I went to the pin, pressed my palm over the head, and pulsed only when iron met bone. It seated a breath. Verrin twitched the wand again. It came out two fingers more.
He stepped in to finish it.
Cael met him. It wasn’t pretty—no big arc, no heroic shout. He pushed his forearm into Verrin’s bicep, stole space, and tried to clamp the shoulder. Verrin slithered under, slid off angle, and rapped Cael’s ribs with the wand hard enough to make him grunt.
I took the opening and cut at the inside of Verrin’s elbow. He twitched a fraction and my point kissed cloth, not skin. He flicked the wand at my hand. The gust tried to tear the sabre from my grip. I kept it by remembering the count: heel, hip, hand. No more.
"Step back," he said.
"No," I said.
He smiled again, the same flat line. "Then break."

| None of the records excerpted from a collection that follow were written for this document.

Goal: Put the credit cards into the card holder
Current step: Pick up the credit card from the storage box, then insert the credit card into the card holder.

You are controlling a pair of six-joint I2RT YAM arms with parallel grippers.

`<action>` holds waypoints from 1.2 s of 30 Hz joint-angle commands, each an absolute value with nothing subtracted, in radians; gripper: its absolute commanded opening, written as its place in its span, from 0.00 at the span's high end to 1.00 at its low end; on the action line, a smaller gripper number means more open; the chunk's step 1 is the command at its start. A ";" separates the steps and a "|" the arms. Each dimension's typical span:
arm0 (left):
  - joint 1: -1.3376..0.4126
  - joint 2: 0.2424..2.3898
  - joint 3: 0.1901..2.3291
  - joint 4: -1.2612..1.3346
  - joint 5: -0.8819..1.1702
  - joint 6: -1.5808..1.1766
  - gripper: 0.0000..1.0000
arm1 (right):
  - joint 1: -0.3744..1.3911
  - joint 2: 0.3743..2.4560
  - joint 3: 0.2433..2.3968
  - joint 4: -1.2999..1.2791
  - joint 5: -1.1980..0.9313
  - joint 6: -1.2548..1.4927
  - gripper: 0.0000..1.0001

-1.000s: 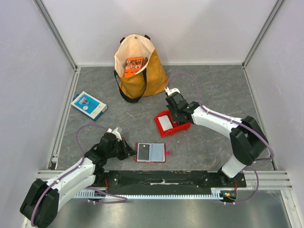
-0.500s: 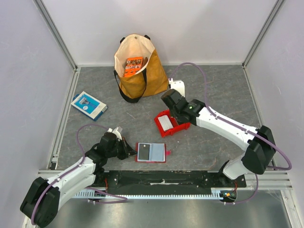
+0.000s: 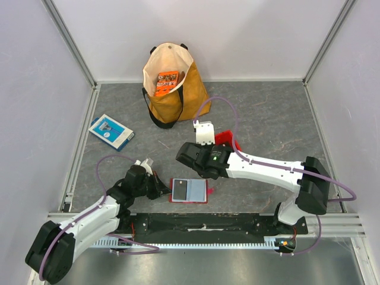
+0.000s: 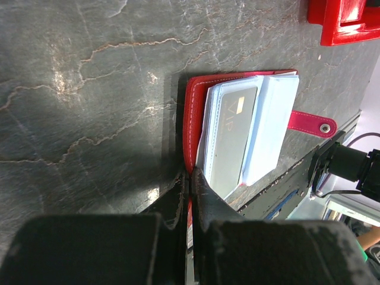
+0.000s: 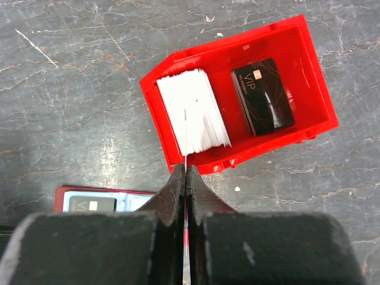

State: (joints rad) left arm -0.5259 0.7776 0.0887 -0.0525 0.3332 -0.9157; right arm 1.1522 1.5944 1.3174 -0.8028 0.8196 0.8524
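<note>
Card holder point(image 4: 193, 119) clamped by left tool point(image 4: 189, 174); right tool point(image 5: 185, 170) pinches white card point(image 5: 185, 155), visible only wrist-side.

The left arm point(image 3: 89, 221) lies low by the near edge, its forearm angling up and to the right from the base. Its wrist is bent so the left pincer point(image 4: 190, 173) points across the worktop point(image 3: 267, 119), close to the surface. Its jaws are pressed together, nipping the red edge of the holder point(image 4: 193, 119). The right arm point(image 3: 267, 169) folds at its elbow on the right side and stretches its forearm leftward toward the middle, raised off the surface. Its wrist is turned so the right pincer point(image 5: 185, 171) faces straight down. Those jaws are closed tight too, with a thin white card point(image 5: 185, 133) pinched edge-on between them. The two pincers are near each other but apart.
</note>
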 commanded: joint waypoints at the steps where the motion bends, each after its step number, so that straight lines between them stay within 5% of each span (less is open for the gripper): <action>1: -0.526 0.764 0.109 -0.058 0.339 -0.910 0.98 | 1.190 1.609 1.336 -0.842 0.896 0.960 1.00; 17: -0.528 0.733 0.107 -0.077 0.339 -0.913 0.98 | 1.210 1.490 0.962 -0.358 0.437 0.982 1.00; 36: -0.526 0.730 0.107 -0.084 0.336 -0.911 0.98 | 1.207 1.462 0.864 -0.411 0.463 1.075 1.00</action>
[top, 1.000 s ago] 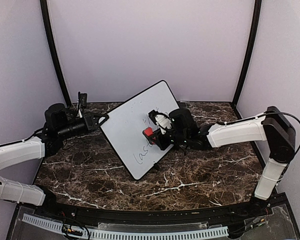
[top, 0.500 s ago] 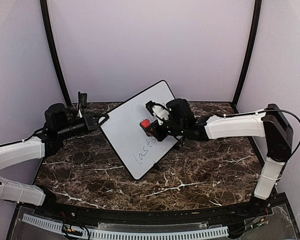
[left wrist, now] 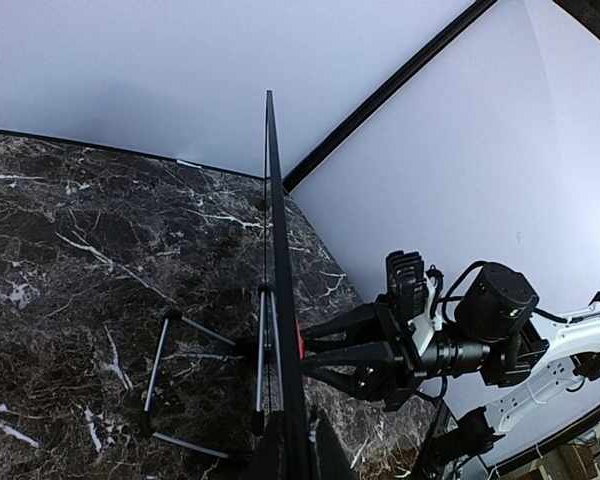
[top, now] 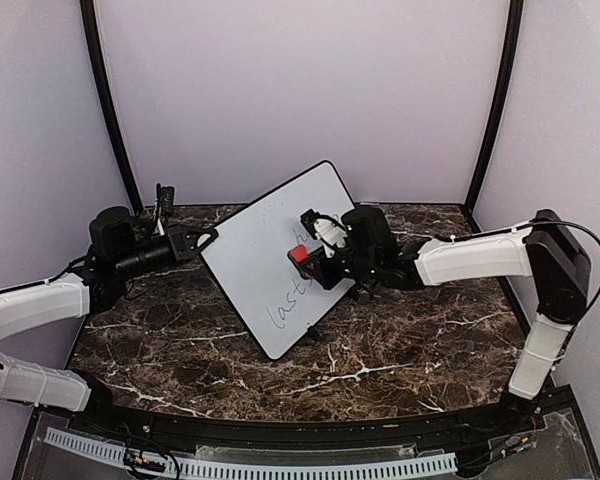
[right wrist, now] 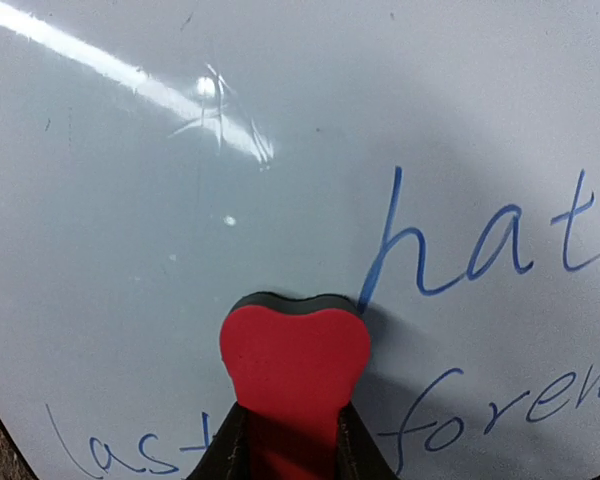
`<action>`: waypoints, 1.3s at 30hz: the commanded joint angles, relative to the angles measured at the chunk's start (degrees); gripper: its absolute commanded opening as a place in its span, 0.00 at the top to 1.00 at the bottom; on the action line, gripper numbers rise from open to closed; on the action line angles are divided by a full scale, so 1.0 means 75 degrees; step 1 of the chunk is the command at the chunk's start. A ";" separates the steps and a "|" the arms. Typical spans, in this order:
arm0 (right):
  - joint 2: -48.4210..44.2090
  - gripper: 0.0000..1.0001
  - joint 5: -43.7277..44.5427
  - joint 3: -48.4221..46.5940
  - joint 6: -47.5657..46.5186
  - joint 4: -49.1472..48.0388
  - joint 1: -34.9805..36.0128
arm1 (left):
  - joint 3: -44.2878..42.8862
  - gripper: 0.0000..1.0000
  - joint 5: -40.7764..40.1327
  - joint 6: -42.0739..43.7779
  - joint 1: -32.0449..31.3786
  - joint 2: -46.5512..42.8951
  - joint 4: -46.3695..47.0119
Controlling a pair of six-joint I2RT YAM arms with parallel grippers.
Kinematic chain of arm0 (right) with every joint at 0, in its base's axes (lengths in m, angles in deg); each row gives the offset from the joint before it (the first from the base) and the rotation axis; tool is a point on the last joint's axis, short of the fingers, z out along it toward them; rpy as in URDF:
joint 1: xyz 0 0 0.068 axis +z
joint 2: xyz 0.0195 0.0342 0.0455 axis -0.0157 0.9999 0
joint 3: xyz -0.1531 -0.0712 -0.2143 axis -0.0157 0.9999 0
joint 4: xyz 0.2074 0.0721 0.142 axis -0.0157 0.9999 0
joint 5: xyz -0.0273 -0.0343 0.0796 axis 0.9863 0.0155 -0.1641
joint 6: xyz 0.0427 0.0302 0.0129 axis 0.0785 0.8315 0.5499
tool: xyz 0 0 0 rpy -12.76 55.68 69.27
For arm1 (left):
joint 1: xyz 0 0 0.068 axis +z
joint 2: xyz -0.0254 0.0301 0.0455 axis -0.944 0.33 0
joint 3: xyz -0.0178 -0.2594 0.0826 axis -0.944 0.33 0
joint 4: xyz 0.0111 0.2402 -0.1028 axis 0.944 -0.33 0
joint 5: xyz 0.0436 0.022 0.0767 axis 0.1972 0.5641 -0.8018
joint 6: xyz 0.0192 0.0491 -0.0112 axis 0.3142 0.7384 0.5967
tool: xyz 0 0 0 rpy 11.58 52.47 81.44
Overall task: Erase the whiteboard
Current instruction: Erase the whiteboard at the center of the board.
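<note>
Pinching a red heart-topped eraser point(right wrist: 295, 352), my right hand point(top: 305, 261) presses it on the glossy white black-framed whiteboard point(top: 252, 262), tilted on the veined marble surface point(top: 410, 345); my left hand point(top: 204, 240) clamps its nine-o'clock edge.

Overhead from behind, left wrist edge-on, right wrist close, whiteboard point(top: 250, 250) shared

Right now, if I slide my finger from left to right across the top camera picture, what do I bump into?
Left arm → left gripper → whiteboard → red eraser → right arm.
</note>
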 commanded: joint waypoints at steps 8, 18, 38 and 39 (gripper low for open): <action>-0.0295 0.77 0.0194 0.0392 0.0191 0.0159 -0.0034 | -0.0080 1.00 0.0995 -0.0177 -0.0182 -0.0298 0.1378; 0.0423 0.77 0.0381 -0.1335 -0.0158 0.0593 -0.0126 | -0.0085 1.00 0.0941 -0.0118 -0.0182 -0.0373 0.1306; -0.0283 0.71 0.0381 0.0213 0.0188 0.0129 -0.0160 | -0.0080 1.00 0.0995 -0.0175 -0.0182 -0.0320 0.1367; -0.0191 0.71 0.0384 0.0030 0.0147 0.0173 -0.0173 | -0.0079 1.00 0.0994 -0.0169 -0.0182 -0.0336 0.1361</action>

He turned his wrist and the gust went sideways under the rail toward the silent crowd. Two first-years lifted off their feet and hit the ward net like fish hitting water. One didn’t move after.
Lyra flinched. Her pencil broke. She didn’t scream. She didn’t drop the folio. She tore a page and started a triage list for proctors who hadn’t reached us yet.
"Enough," I said.
"Say when," Verrin said.
"Now."
I grabbed the coins he’d pressed into the rock with my free hand, ripped one up with a bone pick, and shoved a pinch of chalk under it. Sound crept back like a shy dog. Not full. Enough.
"Up," I said, and Cael heard it, small but clear.
He took the floor again. I set my angle. We moved together the way we had at Gate Six, unspoken. Verrin tried to split us; we refused to split.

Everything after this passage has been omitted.